I have owned a number of S&W revolvers of all sizes. I've shot the hound out of them. Never found them to be problematic as regards strength, etc. Shot hot loads, even borderline loads w/ no problems. Nowadays don't feel the need to shoot such screamers. In my own personal opinion, the Ruger simply is not well thought out in terms of aesthetics. It is just simply lacking in refinement, again much like a Taurus. The 686 is about the best looking of the modern lugged barrel revolvers. This includes the Python of which I've owned three. Again, that is just my opinion, but there you have it.

Why pay more for the S&W? Simple. It will come w/ a better SA trigger and likely a better DA trigger right out of the box. While the number of competent revolver smiths of any persuasion are not as numerous as once was the case, a smith who actually knows how to work on a S&W is easier to find. As well, if you should have a serious problem S&W customer service is simply outstanding. Parts both current and for revolvers no longer in production are available produced not only by S&W but by after market producers.
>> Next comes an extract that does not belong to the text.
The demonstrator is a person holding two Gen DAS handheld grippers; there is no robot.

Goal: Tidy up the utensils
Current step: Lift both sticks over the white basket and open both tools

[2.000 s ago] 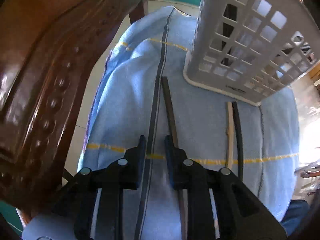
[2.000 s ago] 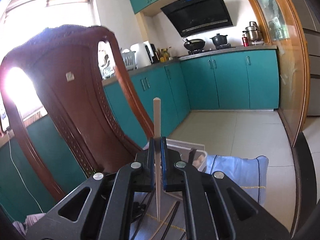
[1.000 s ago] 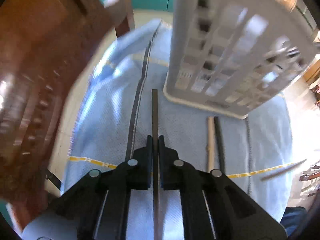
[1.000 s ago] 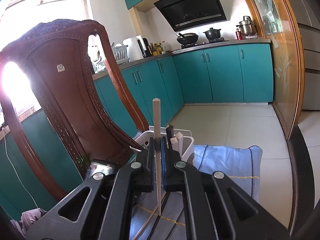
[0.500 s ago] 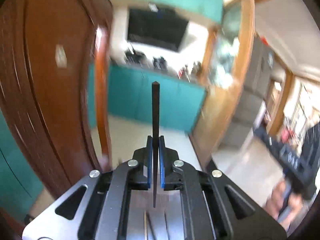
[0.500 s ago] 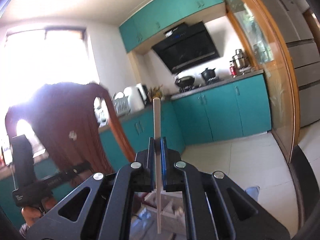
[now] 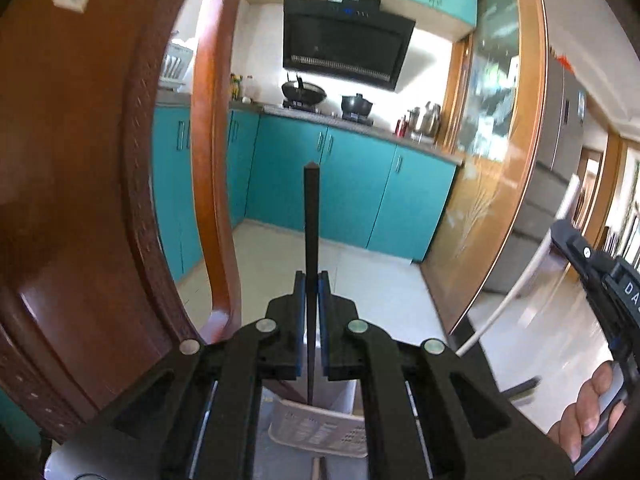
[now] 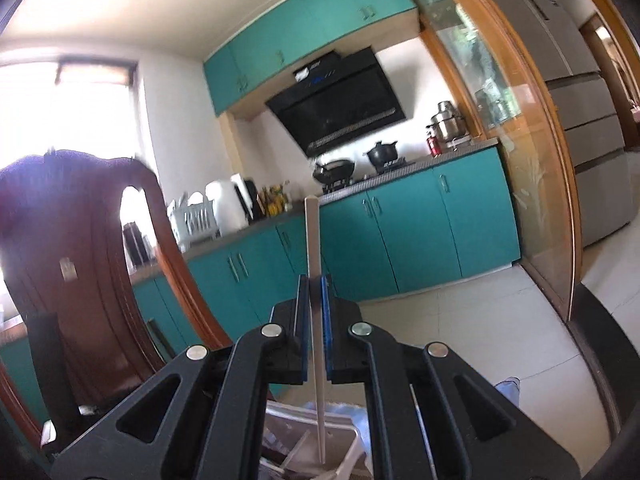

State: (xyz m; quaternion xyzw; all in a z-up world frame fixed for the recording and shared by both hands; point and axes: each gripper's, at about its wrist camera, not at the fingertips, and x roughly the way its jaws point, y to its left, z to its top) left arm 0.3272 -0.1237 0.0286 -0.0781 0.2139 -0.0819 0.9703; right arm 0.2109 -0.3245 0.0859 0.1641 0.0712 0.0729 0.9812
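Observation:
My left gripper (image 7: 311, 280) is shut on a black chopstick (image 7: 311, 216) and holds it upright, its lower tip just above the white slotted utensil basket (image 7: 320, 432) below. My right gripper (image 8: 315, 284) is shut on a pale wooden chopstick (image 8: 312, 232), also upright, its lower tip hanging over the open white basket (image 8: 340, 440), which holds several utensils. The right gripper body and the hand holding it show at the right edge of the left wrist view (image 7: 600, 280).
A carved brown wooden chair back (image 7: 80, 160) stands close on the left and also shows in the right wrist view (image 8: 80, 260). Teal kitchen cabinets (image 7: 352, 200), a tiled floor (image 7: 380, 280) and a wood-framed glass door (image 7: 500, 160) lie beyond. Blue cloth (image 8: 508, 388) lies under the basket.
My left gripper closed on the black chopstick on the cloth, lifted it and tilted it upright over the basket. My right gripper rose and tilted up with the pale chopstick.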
The initial cost of a S&W as opposed to a Ruger is simply not that much more money. Once you own the handgun, you shoot it. And the S&W is simply a more user friendly design with far more available in terms of stocks, sights, holsters, scope bases, etc.
 
Well said.

If I was buying for collecting a S&W 586/686 wins hands down. If I'm buying a shooter I have to go with the Ruger GP100. Best Regards,
ADP3

I agree with the above statement. I own a 686-4 and also a GP100 5" bbl model and love them both. The Smith is a more refined revolver in both fit & finish. The GP100 has a very slick action which locks up very solid, has a very smooth trigger and is easier to stage. I will not part with either, because I know I would immediately be consumed with remorse if I did.
 
I have never understood the implication that you can't "shoot" a S&W revolver. I have been shooting K's & L's for years without issue...not that other folks may not have had the odd problem but I'm not afraid to shoot my Smiths along side any Ruger...any day. I have seen Rugers blown up as well as Smiths or any other brand but it is rare...even more rare for it to be the gun...almost always the ammo. Some people just have to test the limits!

Now, I understand the difference between K's and L's and N's but I won't hesitate to shoot any frame with what it was built for.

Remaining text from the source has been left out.